WHAT IS REQUIRED: The stretch from the line with "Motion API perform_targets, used" through the line with "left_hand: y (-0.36" in the records below: write it out exactly, and nothing else.

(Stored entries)
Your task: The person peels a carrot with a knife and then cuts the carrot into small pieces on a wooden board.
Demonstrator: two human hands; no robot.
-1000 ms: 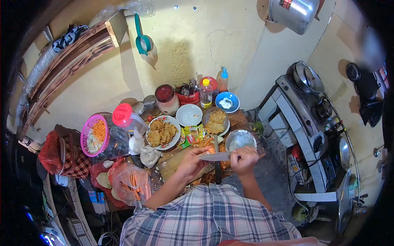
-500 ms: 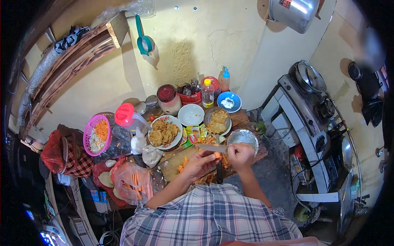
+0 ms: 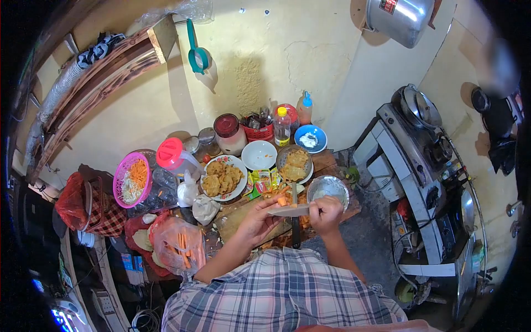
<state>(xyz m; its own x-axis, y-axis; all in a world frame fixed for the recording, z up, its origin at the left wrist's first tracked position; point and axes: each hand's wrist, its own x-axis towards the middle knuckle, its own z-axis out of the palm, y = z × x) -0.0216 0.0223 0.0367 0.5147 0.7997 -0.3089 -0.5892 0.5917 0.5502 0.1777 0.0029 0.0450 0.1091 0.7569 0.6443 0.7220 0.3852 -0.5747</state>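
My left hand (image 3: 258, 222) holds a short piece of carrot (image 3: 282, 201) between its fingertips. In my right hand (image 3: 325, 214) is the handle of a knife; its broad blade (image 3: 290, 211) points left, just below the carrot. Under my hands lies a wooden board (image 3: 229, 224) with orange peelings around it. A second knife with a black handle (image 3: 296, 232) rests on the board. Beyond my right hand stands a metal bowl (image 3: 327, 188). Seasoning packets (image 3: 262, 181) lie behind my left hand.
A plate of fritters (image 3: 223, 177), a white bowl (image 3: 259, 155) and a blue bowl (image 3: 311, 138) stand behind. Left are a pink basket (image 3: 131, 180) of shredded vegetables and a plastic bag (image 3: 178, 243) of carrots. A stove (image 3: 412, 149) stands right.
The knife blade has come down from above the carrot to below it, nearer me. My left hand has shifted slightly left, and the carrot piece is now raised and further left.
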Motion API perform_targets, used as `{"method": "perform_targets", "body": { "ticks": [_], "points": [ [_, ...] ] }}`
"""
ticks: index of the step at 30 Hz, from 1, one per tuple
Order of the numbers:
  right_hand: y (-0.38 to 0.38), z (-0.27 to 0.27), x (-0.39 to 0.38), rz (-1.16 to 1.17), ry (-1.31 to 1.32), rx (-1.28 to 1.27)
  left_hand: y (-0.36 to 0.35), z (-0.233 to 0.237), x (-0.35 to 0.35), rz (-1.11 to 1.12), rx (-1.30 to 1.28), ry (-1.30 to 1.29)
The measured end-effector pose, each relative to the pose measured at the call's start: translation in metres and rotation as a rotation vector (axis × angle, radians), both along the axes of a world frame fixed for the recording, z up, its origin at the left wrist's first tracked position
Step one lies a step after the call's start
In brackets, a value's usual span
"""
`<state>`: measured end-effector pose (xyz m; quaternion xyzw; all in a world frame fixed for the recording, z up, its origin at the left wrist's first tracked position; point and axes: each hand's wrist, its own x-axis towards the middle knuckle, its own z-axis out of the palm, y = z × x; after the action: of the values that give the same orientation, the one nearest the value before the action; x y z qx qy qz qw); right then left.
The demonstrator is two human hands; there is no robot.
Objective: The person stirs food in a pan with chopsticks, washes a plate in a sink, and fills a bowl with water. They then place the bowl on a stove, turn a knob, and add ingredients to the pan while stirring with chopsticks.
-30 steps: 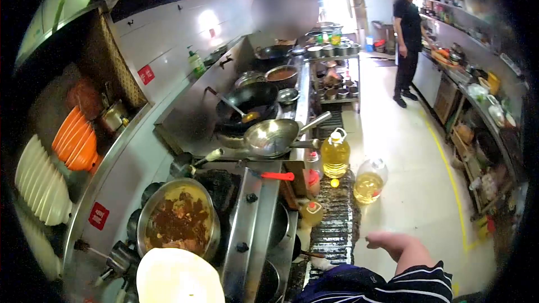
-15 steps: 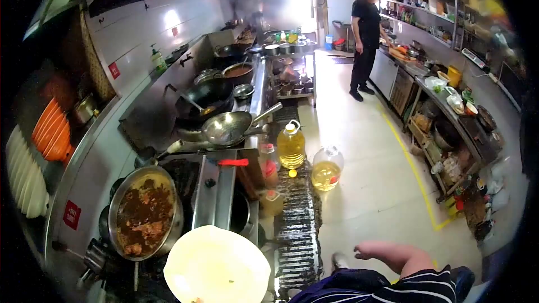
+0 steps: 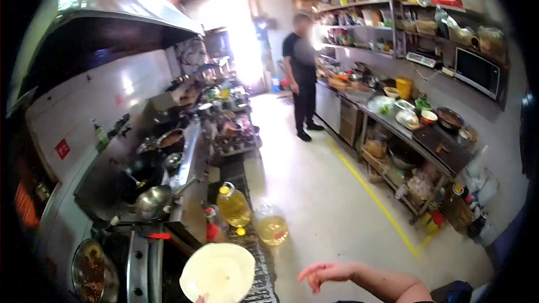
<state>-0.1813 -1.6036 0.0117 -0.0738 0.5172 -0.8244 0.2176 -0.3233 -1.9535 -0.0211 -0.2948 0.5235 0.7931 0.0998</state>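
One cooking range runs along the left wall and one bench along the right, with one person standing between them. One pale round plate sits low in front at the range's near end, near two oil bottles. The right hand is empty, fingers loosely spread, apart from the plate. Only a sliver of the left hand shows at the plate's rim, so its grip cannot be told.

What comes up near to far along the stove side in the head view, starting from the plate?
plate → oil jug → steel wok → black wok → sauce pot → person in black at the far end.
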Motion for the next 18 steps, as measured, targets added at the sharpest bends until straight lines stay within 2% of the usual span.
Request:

SOLUTION:
Motion API perform_targets, used as `{"method": "perform_targets", "body": { "ticks": [_], "points": [ [_, ...] ] }}`
"""
ticks: index of the step at 30 Hz, from 1, one per tuple
Order of the numbers:
  right_hand: y (-0.38 to 0.38), z (-0.27 to 0.27), x (-0.39 to 0.38), rz (-1.16 to 1.17), ry (-1.31 to 1.32), rx (-1.28 to 1.27)
  left_hand: y (-0.36 to 0.35), z (-0.233 to 0.237), x (-0.35 to 0.35), rz (-1.11 to 1.12), rx (-1.30 to 1.28), ry (-1.30 to 1.29)

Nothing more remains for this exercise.